Drink in hand, we moved in to the first stop of the tour; a modest sized room that in a former life had acted as some kind of shelter for livestock. It’s at this stage that I should point a few things out…

Despite the reputation of the name, the volume of the range and scale at which the brand operates, Tarquin’s Distillery is not the ‘glitz and glamour’ HQ that you may have been expecting. On arrival, you’re not going to find large marble walls, fancy signage or trappings of grandeur. You could perhaps even be forgiven for not realising that there’s a gin distillery on site at all. Case and point? I drove past it on first approach, claiming that the Sat Nav must be wrong! (and that’s rich coming from me, questioning the directions of high tech technology).

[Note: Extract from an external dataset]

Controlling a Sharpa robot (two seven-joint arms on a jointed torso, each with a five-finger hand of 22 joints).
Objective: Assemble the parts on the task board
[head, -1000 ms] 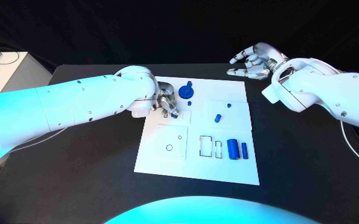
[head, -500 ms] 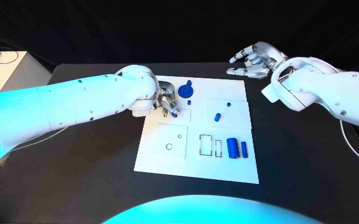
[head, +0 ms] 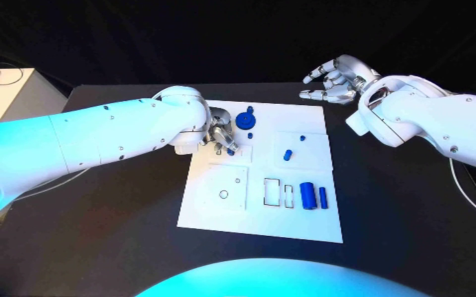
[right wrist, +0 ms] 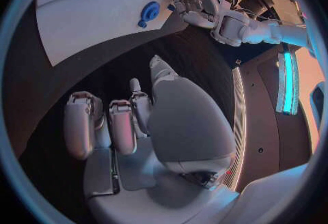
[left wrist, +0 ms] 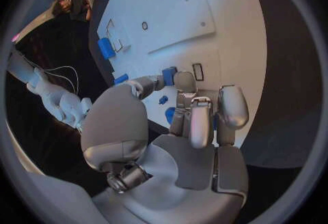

But, as Sophie explains, this has been a purposeful decision. Despite the fact that Tarquin’s are made up of a team of 45 and now serve gin to 50 countries around the globe, the settings remain humble and true to the roots of the brands origins. The visitors centre, distillery and offices span three units across a working farm, occupied by a number of other neighbouring enterprises. And the room in which we found ourselves kicking off the tour is where the story began.

Sitting comfortably? Then I’ll begin…

In 2012, a self taught 24 year gin distiller, Tarquin Leadbetter, moved in to the one room premises (now Visitors Centre) to set up the first distillery in the South West in 100 years. But that’s jumping the gun a little, and doesn’t do justice to what this guy had accomplished up to this stage already…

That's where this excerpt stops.